Deschutes Black Butte Whiskey
Photos via Deschutes
It’s been a couple years now since the first time I was blown away by tasting an array of distilled beers — which is to say, beers that have been distilled, aged in barrels and essentially turned into what is alternatively referred to as either “whiskey” or “beer schnapps.” Although the terminology hasn’t quite become standardized just yet, it’s clear that this field represents an exciting new frontier in terms of novel flavors. Just as there are near endless permutations upon basic beer styles, there’s a correspondingly great number of potential liquors that can be produced by distilling those beers—and the rise of microdistilleries make for obvious partners with craft breweries.
But there are beer styles you often see distilled, and then there are those I’ve never had a chance to taste. When I heard that the classic Bend, OR brewers had released a distilled version of their legendary Black Butte Porter, I knew that was something I needed to try. I’ve only sampled one other whiskey that was distilled from a mash with a percentage of dark roasted malt, and the results were utterly unique. I can honestly say that going into this experience, I had little to no idea how exactly a distilled porter would taste. Turns out, the answer is pretty damn great.

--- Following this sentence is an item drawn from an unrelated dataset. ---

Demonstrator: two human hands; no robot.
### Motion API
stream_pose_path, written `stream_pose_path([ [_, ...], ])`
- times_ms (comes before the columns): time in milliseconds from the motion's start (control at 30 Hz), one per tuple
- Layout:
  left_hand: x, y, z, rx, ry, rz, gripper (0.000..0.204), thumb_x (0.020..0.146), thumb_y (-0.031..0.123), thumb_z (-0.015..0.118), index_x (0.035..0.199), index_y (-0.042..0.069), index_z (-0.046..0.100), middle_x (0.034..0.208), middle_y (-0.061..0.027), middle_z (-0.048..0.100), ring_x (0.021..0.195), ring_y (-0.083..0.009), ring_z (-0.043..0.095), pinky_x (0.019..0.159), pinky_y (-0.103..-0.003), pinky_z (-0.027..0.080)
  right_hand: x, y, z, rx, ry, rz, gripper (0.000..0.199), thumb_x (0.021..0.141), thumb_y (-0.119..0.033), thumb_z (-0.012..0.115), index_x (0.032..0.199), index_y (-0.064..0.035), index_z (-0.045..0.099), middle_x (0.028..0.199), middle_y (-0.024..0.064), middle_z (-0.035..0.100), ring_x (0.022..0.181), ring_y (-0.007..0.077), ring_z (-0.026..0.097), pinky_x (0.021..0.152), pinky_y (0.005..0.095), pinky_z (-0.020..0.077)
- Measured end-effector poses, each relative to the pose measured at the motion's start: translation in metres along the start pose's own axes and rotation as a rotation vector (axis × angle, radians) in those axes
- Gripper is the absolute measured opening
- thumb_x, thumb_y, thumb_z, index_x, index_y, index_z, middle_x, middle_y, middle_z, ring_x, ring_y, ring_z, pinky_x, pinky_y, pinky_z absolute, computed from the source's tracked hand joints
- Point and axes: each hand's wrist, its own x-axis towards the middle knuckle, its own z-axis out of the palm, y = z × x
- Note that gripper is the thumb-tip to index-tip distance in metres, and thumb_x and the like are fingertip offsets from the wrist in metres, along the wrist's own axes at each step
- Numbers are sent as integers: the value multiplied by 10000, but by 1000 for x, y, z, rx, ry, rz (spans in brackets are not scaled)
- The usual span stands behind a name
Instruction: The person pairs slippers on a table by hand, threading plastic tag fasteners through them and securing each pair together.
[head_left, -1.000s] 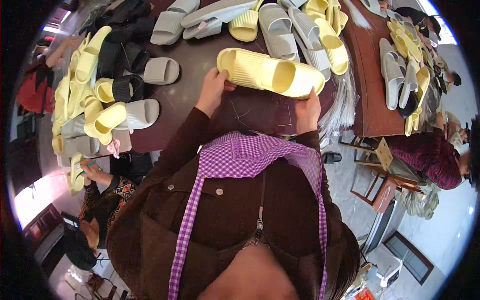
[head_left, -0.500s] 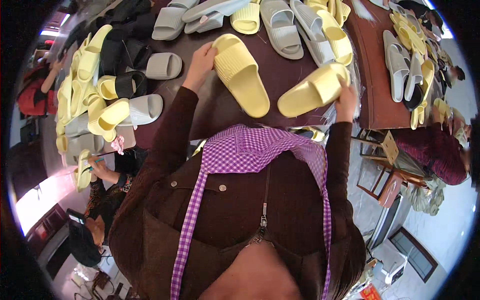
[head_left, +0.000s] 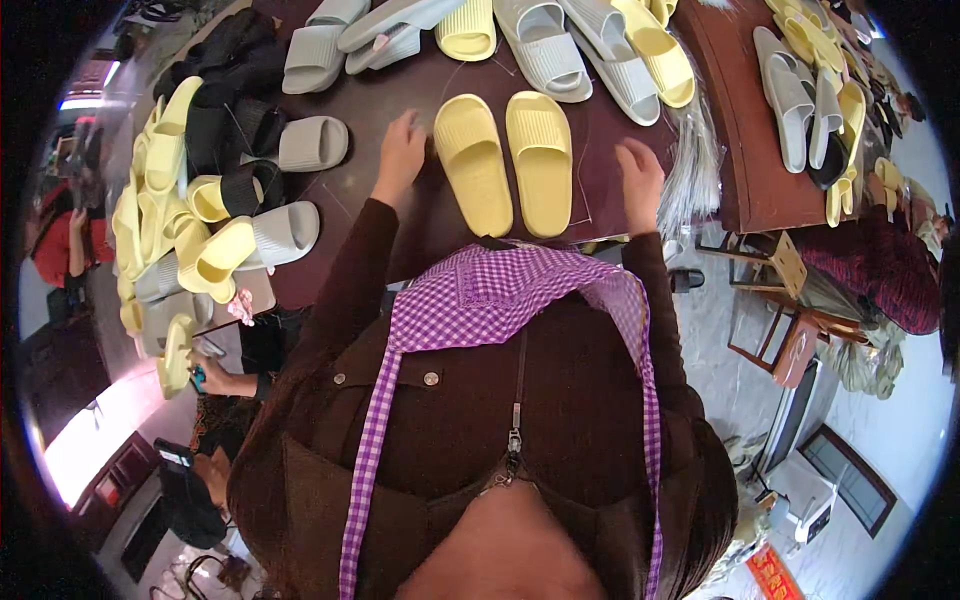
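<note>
Yellow slide sandals, one pair (head_left: 505, 160) — side by side, soles down, on the dark brown counter (head_left: 420, 230), between both hands. Left hand (head_left: 402, 150) just beside the left sandal, fingers loosely spread, holding nothing. Right hand (head_left: 640, 180) near the right sandal — fingers open, empty. Grey and yellow sandals (head_left: 560, 45) lie beyond.

Evenly bright, daylit from the lower right; soft shadows on the dark brown wooden table (head_left: 430, 215); strong fisheye bending, black vignette at edges.
</note>
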Motion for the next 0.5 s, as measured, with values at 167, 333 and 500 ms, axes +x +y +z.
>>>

First, the basics: This whiskey is a collaboration between Deschutes and Bendistillery, made from a double distillation of Black Butte Porter, which is then aged in new, #4 char American oak barrels. It’s sold only via the Deschutes taproom and via Bendistillery, which means access is sadly limited. It’s a 94 proof spirit that was apparently aged around three years, picking up some pretty substantial color along the way. It carries a pretty steep MSRP at $80, but it’s a very unique bottle to be able to add to your collection.
Now, onto the tasting.
On the nose, it’s immediately clear you’re smelling something totally unique. I swear, I caught a whiff of cocoa just pouring this into the glass, a couple feet away from my face. It’s truly unusual to nose: I get toasted bread crust, sweet corn, ash, malted milkballs, vanilla, honeycomb and lots of dark chocolate. It smells rich and distinctly cocoa-y, without giving a ton of impression of sweetness.